Task brief
Two lines in the data below mark the range: the one with "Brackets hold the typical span" and the one with "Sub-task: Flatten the". Return both, along with every line between them, exactly.

Provided information
BEGIN
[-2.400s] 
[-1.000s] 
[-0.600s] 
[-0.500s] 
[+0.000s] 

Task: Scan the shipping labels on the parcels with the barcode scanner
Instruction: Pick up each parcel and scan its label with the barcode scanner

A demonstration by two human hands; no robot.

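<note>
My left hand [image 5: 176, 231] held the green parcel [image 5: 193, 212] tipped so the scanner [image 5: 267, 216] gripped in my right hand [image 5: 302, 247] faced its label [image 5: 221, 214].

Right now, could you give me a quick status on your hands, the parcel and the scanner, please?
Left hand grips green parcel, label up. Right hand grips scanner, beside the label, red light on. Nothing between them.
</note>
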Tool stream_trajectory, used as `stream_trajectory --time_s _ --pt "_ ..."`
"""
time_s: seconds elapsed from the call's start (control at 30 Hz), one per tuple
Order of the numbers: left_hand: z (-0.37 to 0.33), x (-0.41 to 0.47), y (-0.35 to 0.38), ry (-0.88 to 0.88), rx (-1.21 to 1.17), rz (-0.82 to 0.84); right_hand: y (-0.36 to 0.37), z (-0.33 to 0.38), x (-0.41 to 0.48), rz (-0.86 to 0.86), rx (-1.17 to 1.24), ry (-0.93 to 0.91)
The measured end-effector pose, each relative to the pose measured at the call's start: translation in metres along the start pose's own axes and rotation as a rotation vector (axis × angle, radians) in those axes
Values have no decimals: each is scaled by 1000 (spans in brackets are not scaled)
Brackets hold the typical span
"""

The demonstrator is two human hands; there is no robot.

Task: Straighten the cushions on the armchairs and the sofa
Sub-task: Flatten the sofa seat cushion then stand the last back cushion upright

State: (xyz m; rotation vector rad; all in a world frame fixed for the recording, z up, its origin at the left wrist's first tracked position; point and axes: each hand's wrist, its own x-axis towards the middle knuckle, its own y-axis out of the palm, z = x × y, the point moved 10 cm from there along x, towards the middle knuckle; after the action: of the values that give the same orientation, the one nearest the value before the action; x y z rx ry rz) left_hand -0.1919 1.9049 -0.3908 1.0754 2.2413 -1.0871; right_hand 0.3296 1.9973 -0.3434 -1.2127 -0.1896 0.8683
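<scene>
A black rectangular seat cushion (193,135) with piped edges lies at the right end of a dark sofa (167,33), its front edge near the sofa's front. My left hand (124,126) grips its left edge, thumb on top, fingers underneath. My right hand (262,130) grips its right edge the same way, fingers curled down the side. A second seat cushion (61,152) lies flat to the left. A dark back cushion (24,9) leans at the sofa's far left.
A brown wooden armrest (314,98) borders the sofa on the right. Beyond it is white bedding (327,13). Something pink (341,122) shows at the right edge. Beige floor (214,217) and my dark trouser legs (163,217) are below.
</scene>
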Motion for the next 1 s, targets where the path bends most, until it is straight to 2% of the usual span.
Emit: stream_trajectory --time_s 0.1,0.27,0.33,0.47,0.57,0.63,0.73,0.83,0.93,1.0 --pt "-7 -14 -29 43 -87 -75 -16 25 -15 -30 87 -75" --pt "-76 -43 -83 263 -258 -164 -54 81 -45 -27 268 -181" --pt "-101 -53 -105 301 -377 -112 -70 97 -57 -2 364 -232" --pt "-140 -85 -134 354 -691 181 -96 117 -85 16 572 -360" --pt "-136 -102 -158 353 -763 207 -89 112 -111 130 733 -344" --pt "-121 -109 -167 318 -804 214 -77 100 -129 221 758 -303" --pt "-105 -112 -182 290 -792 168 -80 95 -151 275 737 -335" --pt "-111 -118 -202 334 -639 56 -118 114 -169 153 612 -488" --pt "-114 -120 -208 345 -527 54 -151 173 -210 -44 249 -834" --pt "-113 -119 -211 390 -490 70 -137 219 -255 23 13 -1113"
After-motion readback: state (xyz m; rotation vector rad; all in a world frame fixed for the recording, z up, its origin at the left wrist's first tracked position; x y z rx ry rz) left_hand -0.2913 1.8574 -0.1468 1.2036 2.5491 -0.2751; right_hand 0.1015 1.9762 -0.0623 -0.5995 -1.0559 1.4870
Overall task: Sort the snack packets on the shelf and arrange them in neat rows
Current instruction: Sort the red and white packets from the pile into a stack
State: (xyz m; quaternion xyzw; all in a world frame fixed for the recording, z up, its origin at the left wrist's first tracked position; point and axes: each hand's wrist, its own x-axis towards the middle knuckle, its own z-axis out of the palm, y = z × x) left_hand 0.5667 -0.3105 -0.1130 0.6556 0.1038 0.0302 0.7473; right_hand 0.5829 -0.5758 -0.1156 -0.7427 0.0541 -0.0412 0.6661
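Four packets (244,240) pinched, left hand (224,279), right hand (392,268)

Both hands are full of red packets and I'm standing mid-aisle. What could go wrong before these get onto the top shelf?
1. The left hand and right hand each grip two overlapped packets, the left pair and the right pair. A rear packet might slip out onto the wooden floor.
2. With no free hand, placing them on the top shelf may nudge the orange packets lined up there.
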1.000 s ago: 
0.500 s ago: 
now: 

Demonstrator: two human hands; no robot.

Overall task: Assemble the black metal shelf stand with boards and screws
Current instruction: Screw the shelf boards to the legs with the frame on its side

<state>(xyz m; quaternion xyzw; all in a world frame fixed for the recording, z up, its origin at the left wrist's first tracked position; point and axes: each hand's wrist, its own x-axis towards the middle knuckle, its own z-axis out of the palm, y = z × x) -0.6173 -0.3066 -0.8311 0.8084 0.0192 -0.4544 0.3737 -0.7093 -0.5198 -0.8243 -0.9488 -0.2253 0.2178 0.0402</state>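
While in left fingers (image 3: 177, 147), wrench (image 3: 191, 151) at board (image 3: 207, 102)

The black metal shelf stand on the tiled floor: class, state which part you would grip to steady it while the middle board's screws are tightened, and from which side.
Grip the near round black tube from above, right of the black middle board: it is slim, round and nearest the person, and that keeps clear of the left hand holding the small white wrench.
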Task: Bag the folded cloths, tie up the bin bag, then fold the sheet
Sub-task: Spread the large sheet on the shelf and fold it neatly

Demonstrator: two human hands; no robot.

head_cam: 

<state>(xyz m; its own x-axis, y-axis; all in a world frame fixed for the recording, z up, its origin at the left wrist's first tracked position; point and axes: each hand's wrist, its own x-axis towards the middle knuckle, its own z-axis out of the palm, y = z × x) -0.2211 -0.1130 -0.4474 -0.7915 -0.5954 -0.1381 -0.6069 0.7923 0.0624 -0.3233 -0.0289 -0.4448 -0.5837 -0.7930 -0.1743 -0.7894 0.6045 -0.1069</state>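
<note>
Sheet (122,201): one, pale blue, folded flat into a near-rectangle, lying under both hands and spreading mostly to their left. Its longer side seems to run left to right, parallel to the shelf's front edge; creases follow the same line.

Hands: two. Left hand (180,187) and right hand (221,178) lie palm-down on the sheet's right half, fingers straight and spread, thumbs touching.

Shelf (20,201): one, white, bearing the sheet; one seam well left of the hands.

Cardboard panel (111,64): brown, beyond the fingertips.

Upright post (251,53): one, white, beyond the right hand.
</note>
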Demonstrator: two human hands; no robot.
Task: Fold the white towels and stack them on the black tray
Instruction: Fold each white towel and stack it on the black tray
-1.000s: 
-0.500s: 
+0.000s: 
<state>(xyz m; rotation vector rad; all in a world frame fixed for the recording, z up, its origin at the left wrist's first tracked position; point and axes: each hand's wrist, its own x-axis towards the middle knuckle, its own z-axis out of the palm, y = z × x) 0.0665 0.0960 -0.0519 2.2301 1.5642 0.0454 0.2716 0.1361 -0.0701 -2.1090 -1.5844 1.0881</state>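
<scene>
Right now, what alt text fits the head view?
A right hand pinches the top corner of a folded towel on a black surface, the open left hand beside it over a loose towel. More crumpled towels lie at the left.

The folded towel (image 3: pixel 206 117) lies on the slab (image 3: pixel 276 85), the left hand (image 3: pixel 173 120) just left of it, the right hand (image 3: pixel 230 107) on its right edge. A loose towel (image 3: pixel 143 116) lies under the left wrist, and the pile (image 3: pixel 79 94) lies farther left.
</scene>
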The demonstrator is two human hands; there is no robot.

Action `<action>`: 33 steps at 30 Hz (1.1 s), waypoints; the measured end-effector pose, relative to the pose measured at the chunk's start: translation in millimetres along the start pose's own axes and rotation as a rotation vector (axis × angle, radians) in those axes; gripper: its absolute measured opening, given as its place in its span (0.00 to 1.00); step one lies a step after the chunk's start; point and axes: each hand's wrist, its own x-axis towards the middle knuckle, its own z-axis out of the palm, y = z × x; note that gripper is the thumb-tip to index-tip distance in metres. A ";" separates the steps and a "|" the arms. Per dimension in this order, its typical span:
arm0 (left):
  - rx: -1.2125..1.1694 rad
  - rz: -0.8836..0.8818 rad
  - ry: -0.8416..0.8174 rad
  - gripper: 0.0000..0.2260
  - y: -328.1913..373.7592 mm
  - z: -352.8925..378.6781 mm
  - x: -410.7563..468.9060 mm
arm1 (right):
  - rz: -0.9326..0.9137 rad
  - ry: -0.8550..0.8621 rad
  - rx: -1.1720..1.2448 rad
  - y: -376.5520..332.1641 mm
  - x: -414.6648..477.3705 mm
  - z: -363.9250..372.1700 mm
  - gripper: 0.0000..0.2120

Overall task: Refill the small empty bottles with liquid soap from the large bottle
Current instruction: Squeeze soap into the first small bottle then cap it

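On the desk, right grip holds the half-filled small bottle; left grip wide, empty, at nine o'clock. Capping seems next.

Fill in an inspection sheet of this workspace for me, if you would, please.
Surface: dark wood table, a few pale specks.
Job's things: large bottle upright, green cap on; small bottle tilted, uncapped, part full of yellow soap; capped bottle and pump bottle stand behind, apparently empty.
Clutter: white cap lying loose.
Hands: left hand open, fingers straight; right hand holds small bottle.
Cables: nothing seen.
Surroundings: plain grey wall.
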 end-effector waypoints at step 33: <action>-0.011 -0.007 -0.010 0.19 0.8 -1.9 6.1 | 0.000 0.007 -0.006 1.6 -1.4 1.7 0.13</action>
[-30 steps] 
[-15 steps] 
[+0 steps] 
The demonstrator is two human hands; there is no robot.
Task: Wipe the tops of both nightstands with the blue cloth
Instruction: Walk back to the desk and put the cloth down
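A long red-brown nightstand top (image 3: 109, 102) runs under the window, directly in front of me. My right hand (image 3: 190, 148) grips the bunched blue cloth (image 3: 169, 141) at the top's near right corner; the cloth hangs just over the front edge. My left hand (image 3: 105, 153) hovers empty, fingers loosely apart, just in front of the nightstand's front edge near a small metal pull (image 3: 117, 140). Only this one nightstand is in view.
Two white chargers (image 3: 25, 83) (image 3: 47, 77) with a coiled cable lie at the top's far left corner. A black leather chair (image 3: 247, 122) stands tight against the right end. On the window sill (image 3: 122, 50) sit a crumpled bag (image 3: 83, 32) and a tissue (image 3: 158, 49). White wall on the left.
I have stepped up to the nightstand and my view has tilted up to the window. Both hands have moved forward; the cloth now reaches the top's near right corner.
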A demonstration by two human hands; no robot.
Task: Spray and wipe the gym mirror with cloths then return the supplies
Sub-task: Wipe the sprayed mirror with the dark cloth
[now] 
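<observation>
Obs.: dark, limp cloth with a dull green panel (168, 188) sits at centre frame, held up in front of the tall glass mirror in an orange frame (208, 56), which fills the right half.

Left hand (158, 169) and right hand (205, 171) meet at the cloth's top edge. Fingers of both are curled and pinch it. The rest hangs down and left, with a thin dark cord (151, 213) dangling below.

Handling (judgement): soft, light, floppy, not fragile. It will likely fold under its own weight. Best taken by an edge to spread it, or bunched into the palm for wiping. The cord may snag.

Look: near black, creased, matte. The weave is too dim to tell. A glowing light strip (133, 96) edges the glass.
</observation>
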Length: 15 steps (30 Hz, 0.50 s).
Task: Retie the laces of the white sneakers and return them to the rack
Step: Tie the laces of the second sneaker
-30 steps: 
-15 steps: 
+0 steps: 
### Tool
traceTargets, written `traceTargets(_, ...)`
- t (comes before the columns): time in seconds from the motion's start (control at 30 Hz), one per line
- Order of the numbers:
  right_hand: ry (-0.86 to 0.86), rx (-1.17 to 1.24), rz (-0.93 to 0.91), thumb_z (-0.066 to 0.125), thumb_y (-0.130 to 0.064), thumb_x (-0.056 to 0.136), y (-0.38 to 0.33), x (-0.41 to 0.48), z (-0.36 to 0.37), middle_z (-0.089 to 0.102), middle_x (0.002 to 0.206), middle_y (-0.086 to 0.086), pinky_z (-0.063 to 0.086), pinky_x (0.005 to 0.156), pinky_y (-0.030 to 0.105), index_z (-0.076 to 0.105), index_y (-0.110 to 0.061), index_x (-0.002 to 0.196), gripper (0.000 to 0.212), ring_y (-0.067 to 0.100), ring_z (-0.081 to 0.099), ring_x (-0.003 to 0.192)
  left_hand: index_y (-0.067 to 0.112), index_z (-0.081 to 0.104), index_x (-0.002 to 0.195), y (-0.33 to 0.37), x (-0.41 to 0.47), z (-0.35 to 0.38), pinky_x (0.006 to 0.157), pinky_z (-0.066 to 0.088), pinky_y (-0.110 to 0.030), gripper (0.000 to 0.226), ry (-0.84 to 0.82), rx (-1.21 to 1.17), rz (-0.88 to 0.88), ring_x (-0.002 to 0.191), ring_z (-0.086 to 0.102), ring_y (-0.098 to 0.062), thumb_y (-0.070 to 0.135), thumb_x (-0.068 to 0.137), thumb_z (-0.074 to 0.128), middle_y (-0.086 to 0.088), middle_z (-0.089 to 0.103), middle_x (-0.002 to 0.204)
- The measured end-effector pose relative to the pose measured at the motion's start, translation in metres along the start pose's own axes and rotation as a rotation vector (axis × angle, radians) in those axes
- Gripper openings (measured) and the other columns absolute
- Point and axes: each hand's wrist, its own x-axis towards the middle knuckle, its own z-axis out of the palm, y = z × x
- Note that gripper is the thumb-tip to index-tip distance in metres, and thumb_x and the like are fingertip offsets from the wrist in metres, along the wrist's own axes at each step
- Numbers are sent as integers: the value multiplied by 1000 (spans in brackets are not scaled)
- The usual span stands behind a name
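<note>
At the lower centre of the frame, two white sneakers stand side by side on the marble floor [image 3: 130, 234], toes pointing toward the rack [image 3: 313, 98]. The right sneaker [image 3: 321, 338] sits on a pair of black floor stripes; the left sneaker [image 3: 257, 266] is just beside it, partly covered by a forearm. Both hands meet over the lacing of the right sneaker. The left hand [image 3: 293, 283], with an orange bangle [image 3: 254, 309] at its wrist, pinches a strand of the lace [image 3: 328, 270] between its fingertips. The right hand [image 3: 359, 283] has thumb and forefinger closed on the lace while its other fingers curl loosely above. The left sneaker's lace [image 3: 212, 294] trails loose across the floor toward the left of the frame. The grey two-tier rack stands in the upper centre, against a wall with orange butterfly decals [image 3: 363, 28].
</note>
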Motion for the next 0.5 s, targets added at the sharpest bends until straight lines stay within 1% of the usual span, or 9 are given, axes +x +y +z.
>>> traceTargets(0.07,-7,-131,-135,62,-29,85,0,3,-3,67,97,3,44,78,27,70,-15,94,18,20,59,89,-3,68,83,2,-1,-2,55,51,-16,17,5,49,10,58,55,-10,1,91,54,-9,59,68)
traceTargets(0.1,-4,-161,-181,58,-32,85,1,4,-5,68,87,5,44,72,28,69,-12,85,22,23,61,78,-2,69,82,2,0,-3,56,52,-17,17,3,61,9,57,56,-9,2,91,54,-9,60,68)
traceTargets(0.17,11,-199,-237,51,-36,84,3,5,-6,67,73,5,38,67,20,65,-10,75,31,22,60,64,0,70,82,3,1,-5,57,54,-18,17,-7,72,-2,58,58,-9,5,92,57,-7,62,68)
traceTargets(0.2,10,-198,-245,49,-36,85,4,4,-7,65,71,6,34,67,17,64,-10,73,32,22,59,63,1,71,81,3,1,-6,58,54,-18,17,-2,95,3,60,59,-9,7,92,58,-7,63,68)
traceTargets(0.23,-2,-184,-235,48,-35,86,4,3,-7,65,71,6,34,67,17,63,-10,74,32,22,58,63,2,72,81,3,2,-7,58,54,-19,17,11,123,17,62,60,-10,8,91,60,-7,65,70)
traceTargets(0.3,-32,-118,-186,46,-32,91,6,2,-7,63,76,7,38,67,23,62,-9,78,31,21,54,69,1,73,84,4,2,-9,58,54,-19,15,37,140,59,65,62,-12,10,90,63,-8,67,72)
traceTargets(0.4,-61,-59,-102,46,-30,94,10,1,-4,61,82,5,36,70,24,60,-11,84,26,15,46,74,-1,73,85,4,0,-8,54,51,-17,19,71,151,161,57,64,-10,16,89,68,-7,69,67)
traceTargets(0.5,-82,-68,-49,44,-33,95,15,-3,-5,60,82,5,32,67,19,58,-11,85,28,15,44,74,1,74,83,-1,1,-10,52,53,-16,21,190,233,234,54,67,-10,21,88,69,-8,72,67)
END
Exercise result
Brackets hold the typical span
"""

The demonstrator is two human hands; there is no robot.

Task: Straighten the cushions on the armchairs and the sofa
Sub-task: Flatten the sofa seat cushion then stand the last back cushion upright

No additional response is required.